* **WORK ORDER**
Please write out all of the entries without altering anything.

%%

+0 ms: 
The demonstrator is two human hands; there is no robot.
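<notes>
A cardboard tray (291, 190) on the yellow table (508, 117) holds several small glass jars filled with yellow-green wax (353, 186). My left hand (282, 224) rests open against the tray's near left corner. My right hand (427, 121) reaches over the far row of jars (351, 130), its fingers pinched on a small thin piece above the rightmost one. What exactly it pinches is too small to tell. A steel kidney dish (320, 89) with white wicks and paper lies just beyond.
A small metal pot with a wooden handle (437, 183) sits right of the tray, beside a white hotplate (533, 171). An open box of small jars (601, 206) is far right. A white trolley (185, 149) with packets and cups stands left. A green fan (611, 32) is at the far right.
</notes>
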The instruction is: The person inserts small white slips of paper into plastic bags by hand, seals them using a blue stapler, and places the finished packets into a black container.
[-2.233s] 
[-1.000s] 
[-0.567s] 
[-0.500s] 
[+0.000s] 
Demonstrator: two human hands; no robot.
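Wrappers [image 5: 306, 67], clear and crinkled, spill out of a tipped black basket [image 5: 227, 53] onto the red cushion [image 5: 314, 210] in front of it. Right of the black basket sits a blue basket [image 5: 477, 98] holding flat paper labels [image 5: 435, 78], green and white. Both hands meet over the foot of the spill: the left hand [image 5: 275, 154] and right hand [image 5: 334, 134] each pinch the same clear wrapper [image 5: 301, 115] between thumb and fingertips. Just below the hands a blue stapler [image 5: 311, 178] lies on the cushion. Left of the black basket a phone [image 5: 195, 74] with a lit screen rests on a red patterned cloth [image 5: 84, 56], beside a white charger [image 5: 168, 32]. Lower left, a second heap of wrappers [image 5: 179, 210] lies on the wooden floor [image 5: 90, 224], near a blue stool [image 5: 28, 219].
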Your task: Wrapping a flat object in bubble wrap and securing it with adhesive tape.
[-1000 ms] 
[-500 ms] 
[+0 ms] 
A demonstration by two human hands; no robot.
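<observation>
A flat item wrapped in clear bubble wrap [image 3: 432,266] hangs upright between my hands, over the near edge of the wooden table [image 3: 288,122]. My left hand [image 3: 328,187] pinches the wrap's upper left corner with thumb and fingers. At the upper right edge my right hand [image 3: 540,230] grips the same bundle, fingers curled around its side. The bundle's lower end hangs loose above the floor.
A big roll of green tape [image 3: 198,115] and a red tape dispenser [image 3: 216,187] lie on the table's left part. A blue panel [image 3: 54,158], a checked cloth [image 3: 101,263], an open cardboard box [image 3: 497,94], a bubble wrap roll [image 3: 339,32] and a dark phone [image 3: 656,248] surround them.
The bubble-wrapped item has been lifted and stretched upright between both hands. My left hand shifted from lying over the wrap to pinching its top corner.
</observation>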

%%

* **COMPLETED TASK**
+0 ms: 
The demonstrator is two human hands; there is no robot.
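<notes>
A cardboard tray (291, 190) on the yellow table (508, 117) holds several small glass jars filled with yellow-green wax (353, 186). My left hand (282, 224) rests open against the tray's near left corner. My right hand (427, 121) reaches over the far row of jars (351, 130), its fingers pinched on a small thin piece above the rightmost one. What exactly it pinches is too small to tell. A steel kidney dish (320, 89) with white wicks and paper lies just beyond.
A small metal pot with a wooden handle (437, 183) sits right of the tray, beside a white hotplate (533, 171). An open box of small jars (601, 206) is far right. A white trolley (185, 149) with packets and cups stands left. A green fan (611, 32) is at the far right.
</notes>
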The instruction is: The person inserts small white slips of paper into plastic bags by hand, seals them using a blue stapler, and places the finished packets into a black container.
[-2.233s] 
[-1.000s] 
[-0.567s] 
[-0.500s] 
[+0.000s] 
Demonstrator: two human hands; no robot.
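Wrappers [image 5: 306, 67], clear and crinkled, spill out of a tipped black basket [image 5: 227, 53] onto the red cushion [image 5: 314, 210] in front of it. Right of the black basket sits a blue basket [image 5: 477, 98] holding flat paper labels [image 5: 435, 78], green and white. Both hands meet over the foot of the spill: the left hand [image 5: 275, 154] and right hand [image 5: 334, 134] each pinch the same clear wrapper [image 5: 301, 115] between thumb and fingertips. Just below the hands a blue stapler [image 5: 311, 178] lies on the cushion. Left of the black basket a phone [image 5: 195, 74] with a lit screen rests on a red patterned cloth [image 5: 84, 56], beside a white charger [image 5: 168, 32]. Lower left, a second heap of wrappers [image 5: 179, 210] lies on the wooden floor [image 5: 90, 224], near a blue stool [image 5: 28, 219].
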Your task: Wrapping a flat object in bubble wrap and securing it with adhesive tape.
[-1000 ms] 
[-500 ms] 
[+0 ms] 
A demonstration by two human hands; no robot.
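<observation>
A flat item wrapped in clear bubble wrap [image 3: 432,266] hangs upright between my hands, over the near edge of the wooden table [image 3: 288,122]. My left hand [image 3: 328,187] pinches the wrap's upper left corner with thumb and fingers. At the upper right edge my right hand [image 3: 540,230] grips the same bundle, fingers curled around its side. The bundle's lower end hangs loose above the floor.
A big roll of green tape [image 3: 198,115] and a red tape dispenser [image 3: 216,187] lie on the table's left part. A blue panel [image 3: 54,158], a checked cloth [image 3: 101,263], an open cardboard box [image 3: 497,94], a bubble wrap roll [image 3: 339,32] and a dark phone [image 3: 656,248] surround them.
The bubble-wrapped item has been lifted and stretched upright between both hands. My left hand shifted from lying over the wrap to pinching its top corner.
</observation>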

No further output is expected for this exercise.